La narrativa de la historia política gringa no me conmueve en lo más mínimo. Me interesa pero no me conmueve. Lo contrario a la latinoamericana, por supuesto. Pero en esos 16 minutos y 56 segundos, "Murder Most Foul” me implica, me jala hacia adentro, me involucra, me lleva a la sala de los espejos.

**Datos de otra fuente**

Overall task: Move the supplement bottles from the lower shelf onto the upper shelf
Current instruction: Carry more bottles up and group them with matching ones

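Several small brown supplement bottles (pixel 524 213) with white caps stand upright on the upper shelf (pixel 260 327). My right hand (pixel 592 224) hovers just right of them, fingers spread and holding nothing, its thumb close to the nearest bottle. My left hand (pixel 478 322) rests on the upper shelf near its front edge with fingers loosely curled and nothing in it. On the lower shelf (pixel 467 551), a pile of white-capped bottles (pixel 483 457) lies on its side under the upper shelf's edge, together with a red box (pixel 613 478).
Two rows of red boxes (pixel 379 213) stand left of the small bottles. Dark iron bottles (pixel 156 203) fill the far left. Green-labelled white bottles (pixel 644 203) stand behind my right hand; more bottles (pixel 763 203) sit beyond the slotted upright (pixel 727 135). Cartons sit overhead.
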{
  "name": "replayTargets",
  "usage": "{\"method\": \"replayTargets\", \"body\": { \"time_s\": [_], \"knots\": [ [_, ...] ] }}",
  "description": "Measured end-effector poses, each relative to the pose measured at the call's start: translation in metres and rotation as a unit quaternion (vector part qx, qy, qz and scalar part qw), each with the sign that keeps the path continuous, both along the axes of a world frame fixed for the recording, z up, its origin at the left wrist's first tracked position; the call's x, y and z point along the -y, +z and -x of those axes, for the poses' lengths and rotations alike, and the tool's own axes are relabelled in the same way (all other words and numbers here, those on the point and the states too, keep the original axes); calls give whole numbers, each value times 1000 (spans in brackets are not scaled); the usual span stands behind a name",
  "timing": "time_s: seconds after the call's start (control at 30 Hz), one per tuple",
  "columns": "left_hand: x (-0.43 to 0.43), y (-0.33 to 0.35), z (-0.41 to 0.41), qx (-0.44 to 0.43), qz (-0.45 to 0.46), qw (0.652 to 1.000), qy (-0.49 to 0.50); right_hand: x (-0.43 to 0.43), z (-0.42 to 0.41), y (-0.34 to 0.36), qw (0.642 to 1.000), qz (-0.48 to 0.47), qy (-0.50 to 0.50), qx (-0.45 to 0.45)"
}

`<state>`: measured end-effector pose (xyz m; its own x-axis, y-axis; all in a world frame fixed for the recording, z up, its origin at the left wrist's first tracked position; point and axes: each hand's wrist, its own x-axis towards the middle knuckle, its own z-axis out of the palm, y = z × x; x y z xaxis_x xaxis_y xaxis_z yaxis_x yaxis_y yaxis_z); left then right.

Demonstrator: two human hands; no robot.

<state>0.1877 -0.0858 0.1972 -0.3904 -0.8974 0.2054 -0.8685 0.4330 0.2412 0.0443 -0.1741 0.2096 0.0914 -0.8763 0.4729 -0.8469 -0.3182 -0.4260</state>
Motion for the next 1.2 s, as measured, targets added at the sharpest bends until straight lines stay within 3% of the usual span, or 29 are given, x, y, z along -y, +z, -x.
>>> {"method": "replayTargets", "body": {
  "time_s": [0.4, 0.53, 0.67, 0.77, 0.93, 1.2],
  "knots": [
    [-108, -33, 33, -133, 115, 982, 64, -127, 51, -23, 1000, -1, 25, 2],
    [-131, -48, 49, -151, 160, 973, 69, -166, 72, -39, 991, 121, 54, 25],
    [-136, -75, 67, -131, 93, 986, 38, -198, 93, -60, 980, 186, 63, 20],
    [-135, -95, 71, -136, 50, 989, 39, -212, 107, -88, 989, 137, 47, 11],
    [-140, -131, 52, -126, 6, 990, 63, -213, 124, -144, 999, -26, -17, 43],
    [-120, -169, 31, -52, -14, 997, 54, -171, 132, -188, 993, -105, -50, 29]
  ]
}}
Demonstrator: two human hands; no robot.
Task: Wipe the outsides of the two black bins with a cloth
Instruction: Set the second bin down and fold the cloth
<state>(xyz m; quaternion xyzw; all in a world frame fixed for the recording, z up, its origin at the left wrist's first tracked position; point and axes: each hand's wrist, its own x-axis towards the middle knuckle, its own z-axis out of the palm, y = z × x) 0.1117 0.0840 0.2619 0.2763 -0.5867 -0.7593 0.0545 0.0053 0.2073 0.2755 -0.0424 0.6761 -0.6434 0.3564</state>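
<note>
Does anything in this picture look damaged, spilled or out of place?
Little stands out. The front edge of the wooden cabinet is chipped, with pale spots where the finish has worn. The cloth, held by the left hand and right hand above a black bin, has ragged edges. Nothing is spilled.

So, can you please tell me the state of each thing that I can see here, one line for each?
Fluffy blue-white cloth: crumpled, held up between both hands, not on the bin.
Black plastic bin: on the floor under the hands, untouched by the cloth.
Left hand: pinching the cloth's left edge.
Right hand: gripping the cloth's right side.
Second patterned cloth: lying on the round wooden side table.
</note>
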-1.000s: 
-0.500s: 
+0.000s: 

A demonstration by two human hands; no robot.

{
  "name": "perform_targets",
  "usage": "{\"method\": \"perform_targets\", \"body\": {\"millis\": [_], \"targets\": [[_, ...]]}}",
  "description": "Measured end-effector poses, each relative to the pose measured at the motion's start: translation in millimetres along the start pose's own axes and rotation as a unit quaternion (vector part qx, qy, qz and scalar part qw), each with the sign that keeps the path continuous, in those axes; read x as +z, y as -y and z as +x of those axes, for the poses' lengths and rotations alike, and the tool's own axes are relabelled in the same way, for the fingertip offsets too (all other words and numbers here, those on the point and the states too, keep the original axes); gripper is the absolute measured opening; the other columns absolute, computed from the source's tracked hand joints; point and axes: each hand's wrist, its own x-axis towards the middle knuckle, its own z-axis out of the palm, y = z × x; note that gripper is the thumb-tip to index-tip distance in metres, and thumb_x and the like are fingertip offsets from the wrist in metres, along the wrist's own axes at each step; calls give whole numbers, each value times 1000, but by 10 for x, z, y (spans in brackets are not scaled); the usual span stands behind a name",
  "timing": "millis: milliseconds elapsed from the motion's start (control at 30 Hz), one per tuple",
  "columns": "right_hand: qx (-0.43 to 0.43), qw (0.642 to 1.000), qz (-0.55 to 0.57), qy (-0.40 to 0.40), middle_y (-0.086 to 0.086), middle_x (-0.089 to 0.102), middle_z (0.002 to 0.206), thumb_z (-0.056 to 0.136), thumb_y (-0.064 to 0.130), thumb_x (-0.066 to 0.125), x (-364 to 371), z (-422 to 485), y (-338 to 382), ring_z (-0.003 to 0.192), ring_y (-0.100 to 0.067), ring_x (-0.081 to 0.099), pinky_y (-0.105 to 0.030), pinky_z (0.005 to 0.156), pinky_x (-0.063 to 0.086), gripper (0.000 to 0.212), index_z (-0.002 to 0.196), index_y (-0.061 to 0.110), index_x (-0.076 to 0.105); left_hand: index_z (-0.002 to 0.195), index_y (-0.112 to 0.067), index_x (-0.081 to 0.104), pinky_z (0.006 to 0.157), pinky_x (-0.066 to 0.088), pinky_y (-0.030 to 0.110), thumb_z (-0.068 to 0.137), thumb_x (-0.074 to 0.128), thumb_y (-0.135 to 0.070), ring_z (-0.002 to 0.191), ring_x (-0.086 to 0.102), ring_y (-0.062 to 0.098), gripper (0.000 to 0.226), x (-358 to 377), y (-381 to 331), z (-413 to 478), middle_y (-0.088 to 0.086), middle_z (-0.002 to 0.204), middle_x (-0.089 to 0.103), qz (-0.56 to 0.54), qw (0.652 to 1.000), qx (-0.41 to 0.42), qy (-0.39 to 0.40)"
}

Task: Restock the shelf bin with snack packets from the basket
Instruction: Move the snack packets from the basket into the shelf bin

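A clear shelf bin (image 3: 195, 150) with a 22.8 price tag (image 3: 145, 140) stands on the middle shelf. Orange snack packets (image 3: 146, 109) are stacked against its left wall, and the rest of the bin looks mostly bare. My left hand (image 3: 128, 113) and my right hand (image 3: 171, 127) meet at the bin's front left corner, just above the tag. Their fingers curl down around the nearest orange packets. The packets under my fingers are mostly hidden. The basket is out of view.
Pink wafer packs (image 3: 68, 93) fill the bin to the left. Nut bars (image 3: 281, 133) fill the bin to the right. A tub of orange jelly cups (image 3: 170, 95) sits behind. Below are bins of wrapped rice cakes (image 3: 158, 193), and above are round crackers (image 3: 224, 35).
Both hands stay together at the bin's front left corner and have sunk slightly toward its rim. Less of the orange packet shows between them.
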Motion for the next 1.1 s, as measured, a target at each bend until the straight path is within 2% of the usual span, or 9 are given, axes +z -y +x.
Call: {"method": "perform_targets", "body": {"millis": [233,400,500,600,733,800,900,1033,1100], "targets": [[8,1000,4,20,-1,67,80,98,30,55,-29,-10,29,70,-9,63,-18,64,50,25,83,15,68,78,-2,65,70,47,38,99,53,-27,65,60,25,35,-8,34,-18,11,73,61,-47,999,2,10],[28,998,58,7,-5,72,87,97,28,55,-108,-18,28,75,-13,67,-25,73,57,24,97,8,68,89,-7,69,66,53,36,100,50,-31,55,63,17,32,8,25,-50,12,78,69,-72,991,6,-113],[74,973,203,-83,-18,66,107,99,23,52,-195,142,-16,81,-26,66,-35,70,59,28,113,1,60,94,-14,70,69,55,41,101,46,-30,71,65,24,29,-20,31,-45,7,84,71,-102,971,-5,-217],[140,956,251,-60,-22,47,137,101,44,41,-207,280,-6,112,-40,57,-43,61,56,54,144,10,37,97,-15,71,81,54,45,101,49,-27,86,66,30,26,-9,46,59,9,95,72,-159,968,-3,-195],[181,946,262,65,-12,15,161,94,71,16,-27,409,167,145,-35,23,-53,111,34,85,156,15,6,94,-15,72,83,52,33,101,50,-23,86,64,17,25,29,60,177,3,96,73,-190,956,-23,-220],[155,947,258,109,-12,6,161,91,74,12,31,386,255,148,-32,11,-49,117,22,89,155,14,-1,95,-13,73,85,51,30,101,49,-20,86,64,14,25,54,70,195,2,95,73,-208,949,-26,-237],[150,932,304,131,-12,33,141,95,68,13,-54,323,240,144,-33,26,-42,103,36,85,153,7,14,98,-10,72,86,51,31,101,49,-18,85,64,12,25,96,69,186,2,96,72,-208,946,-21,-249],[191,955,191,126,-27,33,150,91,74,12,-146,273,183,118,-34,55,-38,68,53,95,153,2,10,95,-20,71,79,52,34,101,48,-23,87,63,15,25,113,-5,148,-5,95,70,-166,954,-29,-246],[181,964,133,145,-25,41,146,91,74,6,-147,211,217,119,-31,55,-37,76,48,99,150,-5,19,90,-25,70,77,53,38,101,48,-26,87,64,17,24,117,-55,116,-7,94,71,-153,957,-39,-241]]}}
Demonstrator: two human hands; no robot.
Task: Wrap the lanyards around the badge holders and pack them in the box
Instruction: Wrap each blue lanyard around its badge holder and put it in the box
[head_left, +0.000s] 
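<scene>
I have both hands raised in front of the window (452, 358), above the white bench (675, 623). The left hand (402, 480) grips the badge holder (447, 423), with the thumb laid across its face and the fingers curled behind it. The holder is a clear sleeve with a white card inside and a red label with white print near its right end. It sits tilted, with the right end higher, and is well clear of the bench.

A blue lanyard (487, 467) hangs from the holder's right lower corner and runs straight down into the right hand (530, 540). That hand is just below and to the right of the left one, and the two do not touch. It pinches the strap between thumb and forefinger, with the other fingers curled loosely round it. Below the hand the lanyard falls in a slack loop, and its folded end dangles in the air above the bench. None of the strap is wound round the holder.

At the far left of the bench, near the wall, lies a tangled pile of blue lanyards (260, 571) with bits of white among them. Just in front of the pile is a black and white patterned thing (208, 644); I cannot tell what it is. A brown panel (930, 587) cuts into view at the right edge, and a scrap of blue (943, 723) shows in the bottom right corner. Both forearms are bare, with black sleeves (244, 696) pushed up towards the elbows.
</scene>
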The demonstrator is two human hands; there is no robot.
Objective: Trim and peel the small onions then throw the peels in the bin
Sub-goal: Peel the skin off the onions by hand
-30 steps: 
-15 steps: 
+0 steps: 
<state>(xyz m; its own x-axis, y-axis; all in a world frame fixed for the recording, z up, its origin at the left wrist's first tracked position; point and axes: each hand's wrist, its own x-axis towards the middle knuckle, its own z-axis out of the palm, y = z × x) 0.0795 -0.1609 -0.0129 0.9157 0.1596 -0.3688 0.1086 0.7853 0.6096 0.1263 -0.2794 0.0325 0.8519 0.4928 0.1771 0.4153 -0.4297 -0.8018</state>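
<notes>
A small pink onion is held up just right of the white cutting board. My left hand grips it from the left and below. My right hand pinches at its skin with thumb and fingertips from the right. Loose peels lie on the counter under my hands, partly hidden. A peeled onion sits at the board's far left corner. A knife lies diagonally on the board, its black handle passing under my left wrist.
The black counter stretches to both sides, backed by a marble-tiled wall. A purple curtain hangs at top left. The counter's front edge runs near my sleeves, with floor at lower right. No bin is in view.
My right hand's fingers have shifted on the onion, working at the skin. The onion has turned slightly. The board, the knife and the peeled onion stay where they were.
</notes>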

La letra es parte del ADN de la música, y es algo que solo puedo definir como una voz en off. Una canción con voice-over ingrávido y atroz y otra vez ingrávido. Me sale decir que todo junto es una especie de coming-of-age al revés. No de un adulto que se hace niño, ese cliché demagógico y cursi por partes iguales; no, más bien el coming-of-age de un muerto que vuelve a mirar hacia la vida, hacia el mundo de los vivos, hacia este lugar, el nuestro (hasta nuevo aviso). "Snow is the afterlife” dice Dorothea Lasky en un poema que asocio ya como pariente de este tema. "Murder Most Foul” es realista y sensible a la vez, tanto que a pesar de los números rojos de la contabilidad final, enumera la música, canciones de otros músicos (Dylan homenajeando a colegas no es un dato cualquiera) en los pasajes balsámicos de sus casi 17 minutos. Como si dijera que la música es la parte buena de todo lo malo. La música toda. Ese ente o fenómeno o milagro o sustancia etérea superior que ha acompañado desde el inicio de los tiempos a una especie fallida.
La tengo en loop. Estamos trabajando en equipo.